What to do: Copy nothing but the lines below running from the line containing "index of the" through the line containing "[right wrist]", both end lines included.

Records from a collection:
_ _ _ _

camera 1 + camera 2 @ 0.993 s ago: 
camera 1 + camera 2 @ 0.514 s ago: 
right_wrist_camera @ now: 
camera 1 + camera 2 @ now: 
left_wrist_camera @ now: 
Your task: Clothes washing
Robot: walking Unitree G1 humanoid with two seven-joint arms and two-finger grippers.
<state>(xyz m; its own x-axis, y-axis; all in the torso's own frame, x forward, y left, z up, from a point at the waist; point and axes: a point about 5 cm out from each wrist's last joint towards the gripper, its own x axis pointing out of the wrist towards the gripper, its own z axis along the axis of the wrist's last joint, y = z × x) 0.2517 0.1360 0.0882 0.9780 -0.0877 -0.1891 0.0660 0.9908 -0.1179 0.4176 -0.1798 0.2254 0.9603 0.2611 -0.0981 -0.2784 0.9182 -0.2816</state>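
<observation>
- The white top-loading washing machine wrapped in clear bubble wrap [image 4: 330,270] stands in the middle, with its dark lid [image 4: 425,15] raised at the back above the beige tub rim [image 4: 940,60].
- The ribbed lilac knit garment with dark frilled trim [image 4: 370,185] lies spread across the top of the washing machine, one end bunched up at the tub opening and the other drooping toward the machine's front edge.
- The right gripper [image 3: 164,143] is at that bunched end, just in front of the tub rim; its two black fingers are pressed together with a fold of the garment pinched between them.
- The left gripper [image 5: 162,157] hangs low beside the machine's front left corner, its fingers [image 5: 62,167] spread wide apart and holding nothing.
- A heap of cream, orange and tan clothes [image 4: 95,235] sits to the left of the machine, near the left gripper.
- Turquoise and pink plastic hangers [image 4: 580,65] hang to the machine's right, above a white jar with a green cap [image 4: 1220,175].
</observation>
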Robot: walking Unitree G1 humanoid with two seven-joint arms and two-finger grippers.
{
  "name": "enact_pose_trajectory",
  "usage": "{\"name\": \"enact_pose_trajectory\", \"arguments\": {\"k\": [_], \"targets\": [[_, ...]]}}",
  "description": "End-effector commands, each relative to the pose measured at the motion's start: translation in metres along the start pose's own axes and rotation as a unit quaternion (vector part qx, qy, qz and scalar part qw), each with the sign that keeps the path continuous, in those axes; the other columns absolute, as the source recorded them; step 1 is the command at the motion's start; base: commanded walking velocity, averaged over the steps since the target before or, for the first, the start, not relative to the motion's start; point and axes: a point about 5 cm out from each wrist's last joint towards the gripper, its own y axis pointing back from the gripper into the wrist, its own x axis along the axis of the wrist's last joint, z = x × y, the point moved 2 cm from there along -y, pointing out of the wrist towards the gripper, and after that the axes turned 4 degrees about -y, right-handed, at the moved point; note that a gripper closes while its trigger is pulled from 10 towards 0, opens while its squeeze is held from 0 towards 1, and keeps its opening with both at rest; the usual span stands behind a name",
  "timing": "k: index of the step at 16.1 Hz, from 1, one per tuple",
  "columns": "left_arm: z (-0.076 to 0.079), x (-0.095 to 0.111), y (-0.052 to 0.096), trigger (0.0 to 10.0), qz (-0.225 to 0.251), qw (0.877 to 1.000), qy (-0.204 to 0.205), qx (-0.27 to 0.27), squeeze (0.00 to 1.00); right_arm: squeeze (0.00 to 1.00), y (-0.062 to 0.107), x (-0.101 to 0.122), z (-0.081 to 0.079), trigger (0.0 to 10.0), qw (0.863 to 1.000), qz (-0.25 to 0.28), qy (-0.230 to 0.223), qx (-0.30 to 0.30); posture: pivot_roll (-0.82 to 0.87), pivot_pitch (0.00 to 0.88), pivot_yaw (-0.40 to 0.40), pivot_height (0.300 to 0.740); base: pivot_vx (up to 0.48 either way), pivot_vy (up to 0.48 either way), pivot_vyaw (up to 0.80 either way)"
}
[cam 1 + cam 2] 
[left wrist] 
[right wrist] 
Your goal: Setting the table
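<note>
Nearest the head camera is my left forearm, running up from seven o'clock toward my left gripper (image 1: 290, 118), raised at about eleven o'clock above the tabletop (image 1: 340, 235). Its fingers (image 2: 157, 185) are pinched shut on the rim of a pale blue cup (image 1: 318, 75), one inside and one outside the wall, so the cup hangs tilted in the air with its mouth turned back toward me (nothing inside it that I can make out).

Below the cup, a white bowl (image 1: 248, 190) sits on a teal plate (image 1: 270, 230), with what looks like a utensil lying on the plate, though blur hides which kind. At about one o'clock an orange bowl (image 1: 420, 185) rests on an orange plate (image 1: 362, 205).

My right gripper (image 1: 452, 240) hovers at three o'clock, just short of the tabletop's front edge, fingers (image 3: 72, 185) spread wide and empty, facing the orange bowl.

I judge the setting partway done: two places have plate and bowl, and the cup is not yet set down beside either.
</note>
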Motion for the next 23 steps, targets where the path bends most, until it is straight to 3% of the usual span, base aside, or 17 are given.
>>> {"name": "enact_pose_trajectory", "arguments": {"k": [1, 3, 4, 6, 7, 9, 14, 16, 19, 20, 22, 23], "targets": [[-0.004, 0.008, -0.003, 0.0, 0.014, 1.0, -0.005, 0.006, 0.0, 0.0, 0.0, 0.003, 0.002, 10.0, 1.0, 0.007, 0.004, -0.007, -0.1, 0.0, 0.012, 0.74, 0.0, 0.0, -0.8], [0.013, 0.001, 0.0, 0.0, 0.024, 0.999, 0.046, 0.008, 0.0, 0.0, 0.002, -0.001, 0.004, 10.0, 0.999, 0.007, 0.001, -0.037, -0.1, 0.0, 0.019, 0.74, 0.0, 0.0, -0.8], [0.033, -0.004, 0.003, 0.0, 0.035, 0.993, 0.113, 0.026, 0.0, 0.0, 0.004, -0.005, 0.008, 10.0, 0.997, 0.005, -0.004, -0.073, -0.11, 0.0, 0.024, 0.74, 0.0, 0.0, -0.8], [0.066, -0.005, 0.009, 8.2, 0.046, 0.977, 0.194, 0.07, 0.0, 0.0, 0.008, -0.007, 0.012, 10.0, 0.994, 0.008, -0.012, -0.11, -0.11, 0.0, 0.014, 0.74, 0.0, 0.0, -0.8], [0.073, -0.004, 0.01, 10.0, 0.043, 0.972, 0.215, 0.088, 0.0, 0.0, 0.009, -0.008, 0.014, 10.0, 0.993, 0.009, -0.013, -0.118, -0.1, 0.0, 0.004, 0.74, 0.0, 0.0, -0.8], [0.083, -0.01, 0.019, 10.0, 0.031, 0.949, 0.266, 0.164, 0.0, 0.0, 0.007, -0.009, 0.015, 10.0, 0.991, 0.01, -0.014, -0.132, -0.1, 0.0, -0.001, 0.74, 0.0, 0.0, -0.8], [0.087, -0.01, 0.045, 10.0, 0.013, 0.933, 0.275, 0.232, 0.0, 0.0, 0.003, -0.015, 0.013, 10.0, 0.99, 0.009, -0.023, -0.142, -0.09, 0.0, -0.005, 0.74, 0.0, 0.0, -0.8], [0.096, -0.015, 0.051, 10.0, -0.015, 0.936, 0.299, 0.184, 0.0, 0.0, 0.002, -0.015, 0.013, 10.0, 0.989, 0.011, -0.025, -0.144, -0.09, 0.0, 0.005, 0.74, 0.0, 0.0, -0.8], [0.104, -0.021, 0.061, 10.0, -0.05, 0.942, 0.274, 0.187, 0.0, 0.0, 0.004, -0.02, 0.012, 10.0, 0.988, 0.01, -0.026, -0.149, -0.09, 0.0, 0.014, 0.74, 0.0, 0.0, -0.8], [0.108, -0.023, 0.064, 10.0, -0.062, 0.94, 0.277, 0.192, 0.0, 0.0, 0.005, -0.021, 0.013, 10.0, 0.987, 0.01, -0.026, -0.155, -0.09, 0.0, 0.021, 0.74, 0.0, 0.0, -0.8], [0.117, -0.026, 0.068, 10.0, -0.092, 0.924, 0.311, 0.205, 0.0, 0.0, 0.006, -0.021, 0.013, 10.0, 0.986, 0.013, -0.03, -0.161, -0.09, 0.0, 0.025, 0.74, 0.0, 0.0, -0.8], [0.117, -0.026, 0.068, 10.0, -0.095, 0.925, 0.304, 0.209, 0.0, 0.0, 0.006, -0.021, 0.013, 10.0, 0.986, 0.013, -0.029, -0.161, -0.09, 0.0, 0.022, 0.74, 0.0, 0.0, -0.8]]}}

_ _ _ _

Result of this task:
  "timing": "k: index of the step at 16.1 Hz, from 1, one per tuple",
  "columns": "left_arm: z (-0.076 to 0.079), x (-0.095 to 0.111), y (-0.052 to 0.096), trigger (0.0 to 10.0), qz (-0.225 to 0.251), qw (0.877 to 1.000), qy (-0.204 to 0.205), qx (-0.27 to 0.27), squeeze (0.00 to 1.00); right_arm: squeeze (0.00 to 1.00), y (-0.062 to 0.107), x (-0.101 to 0.122), z (-0.081 to 0.079), trigger (0.0 to 10.0), qw (0.863 to 1.000), qz (-0.25 to 0.28), qy (-0.230 to 0.223), qx (-0.30 to 0.30); posture: pivot_roll (-0.82 to 0.87), pivot_pitch (0.00 to 0.88), pivot_yaw (-0.40 to 0.40), pivot_height (0.300 to 0.740); base: pivot_vx (up to 0.48 either way), pivot_vy (up to 0.48 either way), pivot_vyaw (up to 0.80 either way)"
}
[cam 1 + cam 2] 
[left wrist] 
[right wrist] 

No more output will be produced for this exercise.